_About this exercise_: The records underneath are to be repeated exactly, with the pictures left out.

_Available data_:
--- START ---

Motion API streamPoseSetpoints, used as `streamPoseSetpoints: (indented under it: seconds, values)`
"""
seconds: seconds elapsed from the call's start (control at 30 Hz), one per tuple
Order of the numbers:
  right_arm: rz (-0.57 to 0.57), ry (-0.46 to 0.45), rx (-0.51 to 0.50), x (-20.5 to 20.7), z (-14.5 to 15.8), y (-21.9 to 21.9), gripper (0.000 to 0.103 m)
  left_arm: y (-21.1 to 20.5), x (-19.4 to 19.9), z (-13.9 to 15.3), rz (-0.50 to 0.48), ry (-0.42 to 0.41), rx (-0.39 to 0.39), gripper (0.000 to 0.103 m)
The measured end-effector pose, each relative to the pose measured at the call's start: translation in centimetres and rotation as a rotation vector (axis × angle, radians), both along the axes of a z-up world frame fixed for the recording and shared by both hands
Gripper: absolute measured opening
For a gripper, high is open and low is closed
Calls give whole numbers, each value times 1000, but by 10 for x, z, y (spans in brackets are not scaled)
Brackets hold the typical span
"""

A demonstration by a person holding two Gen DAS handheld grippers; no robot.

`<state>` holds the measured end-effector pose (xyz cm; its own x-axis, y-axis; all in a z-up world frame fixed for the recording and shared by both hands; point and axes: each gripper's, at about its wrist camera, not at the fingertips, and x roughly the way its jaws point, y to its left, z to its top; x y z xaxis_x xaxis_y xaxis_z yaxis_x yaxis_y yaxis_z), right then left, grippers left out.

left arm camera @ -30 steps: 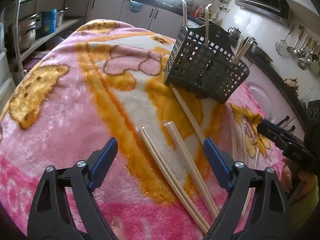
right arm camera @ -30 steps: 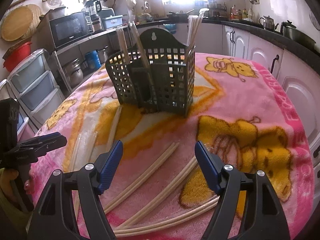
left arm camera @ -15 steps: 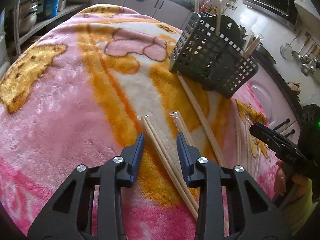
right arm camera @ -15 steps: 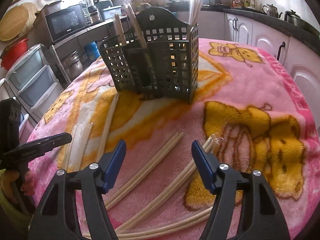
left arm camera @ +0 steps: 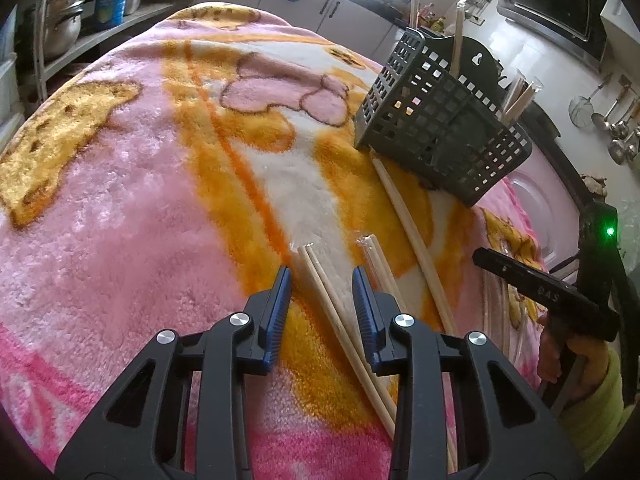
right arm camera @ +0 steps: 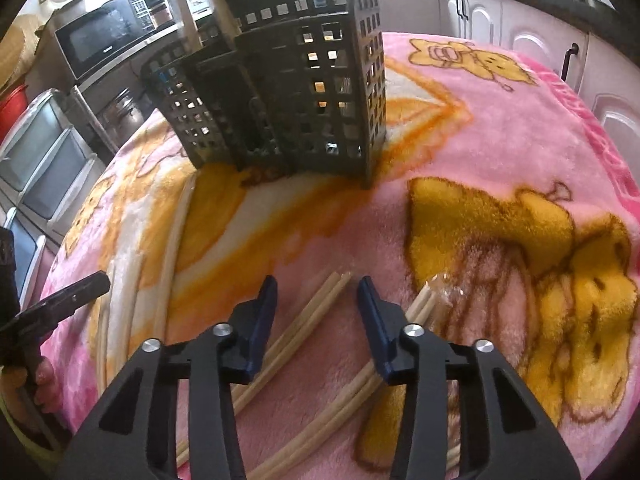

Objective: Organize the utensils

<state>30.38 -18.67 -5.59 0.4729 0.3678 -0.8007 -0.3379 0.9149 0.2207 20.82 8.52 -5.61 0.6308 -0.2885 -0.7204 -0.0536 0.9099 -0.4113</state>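
A dark grey slotted utensil caddy (left arm camera: 440, 128) (right arm camera: 288, 92) stands on the pink and orange blanket with several chopsticks upright in it. Loose wooden chopsticks lie on the blanket. My left gripper (left arm camera: 322, 280) is low and part open, its jaws either side of a chopstick pair (left arm camera: 332, 304), not clamped. A wrapped pair (left arm camera: 378, 256) and a long single stick (left arm camera: 408, 220) lie to its right. My right gripper (right arm camera: 316, 288) is part open, straddling another chopstick pair (right arm camera: 312, 312). A further pair (right arm camera: 420, 308) lies to its right.
The blanket (left arm camera: 120, 200) covers a rounded table. Kitchen cabinets (right arm camera: 520, 32), a microwave (right arm camera: 100, 44) and plastic drawers (right arm camera: 36, 160) surround it. Hanging ladles (left arm camera: 616, 120) are on the right wall. The right gripper shows in the left wrist view (left arm camera: 532, 284).
Both grippers have dropped toward the blanket and moved forward. The left jaws narrowed around one chopstick pair. The right jaws narrowed around another pair.
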Motion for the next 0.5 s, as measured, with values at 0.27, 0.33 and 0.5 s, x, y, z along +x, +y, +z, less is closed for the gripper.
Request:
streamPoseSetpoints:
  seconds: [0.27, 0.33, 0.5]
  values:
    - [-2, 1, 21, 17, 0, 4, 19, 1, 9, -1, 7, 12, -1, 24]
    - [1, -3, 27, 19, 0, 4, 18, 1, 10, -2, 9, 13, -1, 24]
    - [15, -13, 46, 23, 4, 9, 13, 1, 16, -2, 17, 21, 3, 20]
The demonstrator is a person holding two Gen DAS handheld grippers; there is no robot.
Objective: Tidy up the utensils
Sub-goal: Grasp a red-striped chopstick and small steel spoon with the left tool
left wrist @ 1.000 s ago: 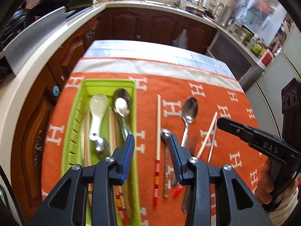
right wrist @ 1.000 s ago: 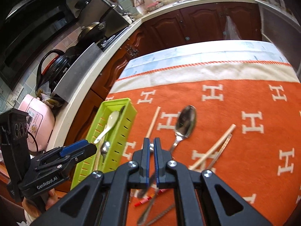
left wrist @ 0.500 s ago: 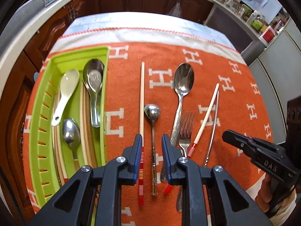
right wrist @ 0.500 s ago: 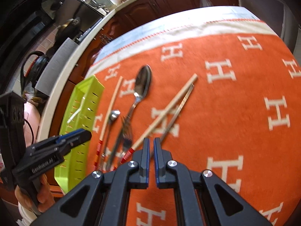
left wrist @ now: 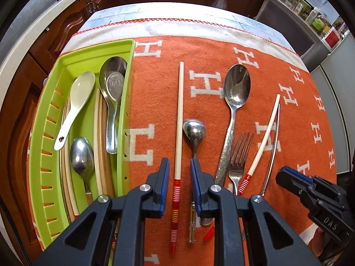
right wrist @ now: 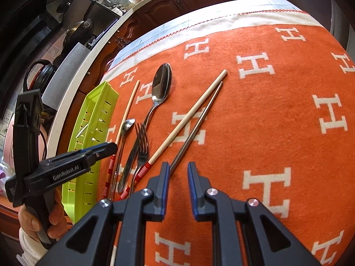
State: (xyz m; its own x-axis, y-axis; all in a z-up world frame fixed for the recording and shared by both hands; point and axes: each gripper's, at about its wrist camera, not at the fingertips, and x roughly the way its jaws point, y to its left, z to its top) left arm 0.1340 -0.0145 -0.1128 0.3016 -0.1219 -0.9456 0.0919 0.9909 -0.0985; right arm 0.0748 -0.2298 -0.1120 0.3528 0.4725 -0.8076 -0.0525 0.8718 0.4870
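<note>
An orange blanket point(left wrist: 159, 93) patterned with white H letters covers the surface. Left of the left gripper's point(left wrist: 179, 185) fingers sits a green utensil tray point(left wrist: 40, 119) holding spoons and chopsticks. A red-banded chopstick point(left wrist: 178, 119) runs between those fingers, which stand apart on either side and hold nothing. Just right of them lie a small spoon point(left wrist: 194, 130), a large spoon point(left wrist: 236, 88) and a fork point(left wrist: 238, 153). The right gripper point(right wrist: 178, 186) is parted and empty, a metal chopstick point(right wrist: 197, 124) ending by its left finger.
</note>
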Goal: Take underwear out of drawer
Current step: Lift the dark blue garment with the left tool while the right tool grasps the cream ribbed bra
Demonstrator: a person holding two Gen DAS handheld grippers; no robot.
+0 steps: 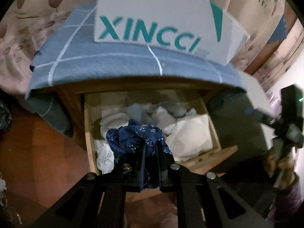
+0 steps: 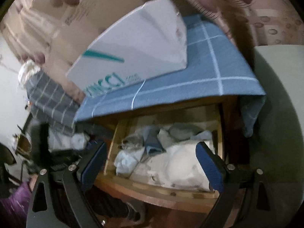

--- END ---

_Output of the task_:
Motion API streamPoseSetpoints, used as `streamPoseSetpoints: (indented under it: seconds, values)`
"""
seconds: seconds elapsed from the call's start (control at 30 Hz), one per tuple
Order of the numbers:
  right_arm: rz (-0.57 to 0.57), ry (-0.46 to 0.45), rx (-0.51 to 0.50), x (-20.5 to 20.7), z (-14.5 to 15.8), y (-21.9 to 21.9), gripper (0.000 to 0.103 m)
  left_arm: y (-21.1 to 20.5), x (-19.4 to 19.9), z (-13.9 to 15.3), rz (-0.50 to 0.48), ry (-0.42 to 0.41), rx (-0.39 to 0.39), gripper (0.000 to 0.103 m)
The measured end-effector pose, each relative to the pose measured at the call's start: translation in centimetres and rotation as a rotation vector (axis × angle, radians), both along the axes of a z-up world frame fixed for the recording and shared by both hands
Gripper: absolute measured opening
For a gripper, high is open and low is closed
Calls give whole numbers, each value times 1000, but by 10 for x, z, y (spans in brackets are not scaled)
Brackets hold the typical span
"""

A demonstration by a person holding two Gen DAS handheld grippers; no robot.

`<state>` holds the measured end-effector pose (xyz cm; its own x-axis, y-axis; all in a z-up world frame fixed for the recording and shared by both hands; point and axes: each gripper's, at about its wrist camera, not at the fingertips, and x roughly the way its jaws point, y to its left, z to its top; x y z xaxis_x xaxis_y xaxis_z yaxis_x yaxis_y yaxis_z), right then left, grippers left out.

left arm camera @ -30 steps: 
right arm camera @ -30 steps: 
left arm camera @ -15 steps: 
right arm camera @ -15 steps: 
left arm camera @ +0 steps: 
right arm camera @ +0 steps: 

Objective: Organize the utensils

<state>30.38 -18.67 -5.59 0.4729 0.3678 -0.8007 -0.3379 0.9149 0.2207 20.82 8.52 -5.61 0.6308 -0.2885 -0.7204 -0.0536 0.9099 -0.4113</state>
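A dark grey slotted utensil caddy (left arm camera: 440, 128) (right arm camera: 288, 92) stands on the pink and orange blanket with several chopsticks upright in it. Loose wooden chopsticks lie on the blanket. My left gripper (left arm camera: 322, 280) is low and part open, its jaws either side of a chopstick pair (left arm camera: 332, 304), not clamped. A wrapped pair (left arm camera: 378, 256) and a long single stick (left arm camera: 408, 220) lie to its right. My right gripper (right arm camera: 316, 288) is part open, straddling another chopstick pair (right arm camera: 312, 312). A further pair (right arm camera: 420, 308) lies to its right.
The blanket (left arm camera: 120, 200) covers a rounded table. Kitchen cabinets (right arm camera: 520, 32), a microwave (right arm camera: 100, 44) and plastic drawers (right arm camera: 36, 160) surround it. Hanging ladles (left arm camera: 616, 120) are on the right wall. The right gripper shows in the left wrist view (left arm camera: 532, 284).
Both grippers have dropped toward the blanket and moved forward. The left jaws narrowed around one chopstick pair. The right jaws narrowed around another pair.
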Motion for the next 0.5 s, as measured, with values at 0.27, 0.33 and 0.5 s, x, y, z along +x, +y, +z, less is closed for the gripper.
Request:
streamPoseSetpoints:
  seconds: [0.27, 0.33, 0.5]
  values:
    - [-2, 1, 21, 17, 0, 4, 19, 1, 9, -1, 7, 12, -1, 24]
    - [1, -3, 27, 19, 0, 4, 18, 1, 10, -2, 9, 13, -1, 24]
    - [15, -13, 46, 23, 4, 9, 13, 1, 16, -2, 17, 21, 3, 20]
The demonstrator is a person holding two Gen DAS handheld grippers; there is no robot.
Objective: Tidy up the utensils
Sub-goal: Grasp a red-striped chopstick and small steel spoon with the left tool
left wrist @ 1.000 s ago: 
right wrist @ 1.000 s ago: 
left wrist @ 0.500 s ago: 
right wrist @ 0.500 s ago: 
left wrist @ now: 
right wrist @ now: 
State: (xyz m; its own x-axis, y-axis; all in a z-up world frame fixed for the recording and shared by both hands; point and axes: each gripper's, at about its wrist camera, not at the fingertips, and x roughly the way its jaws point, y to its left, z to its top) left arm 0.1340 -0.0145 -0.1128 0.3016 -0.1219 -0.9456 0.0919 0.9909 -0.0985; right arm 0.0748 -0.2298 -0.1120 0.3528 0.4725 -0.8076 -0.0525 0.8718 0.4870
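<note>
An orange blanket point(left wrist: 159, 93) patterned with white H letters covers the surface. Left of the left gripper's point(left wrist: 179, 185) fingers sits a green utensil tray point(left wrist: 40, 119) holding spoons and chopsticks. A red-banded chopstick point(left wrist: 178, 119) runs between those fingers, which stand apart on either side and hold nothing. Just right of them lie a small spoon point(left wrist: 194, 130), a large spoon point(left wrist: 236, 88) and a fork point(left wrist: 238, 153). The right gripper point(right wrist: 178, 186) is parted and empty, a metal chopstick point(right wrist: 197, 124) ending by its left finger.
</note>
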Goal: Take underwear out of drawer
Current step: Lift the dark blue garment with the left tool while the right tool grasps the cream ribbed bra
Demonstrator: a person holding two Gen DAS handheld grippers; no robot.
+0 steps: 
+0 steps: 

Nothing else remains for the exercise.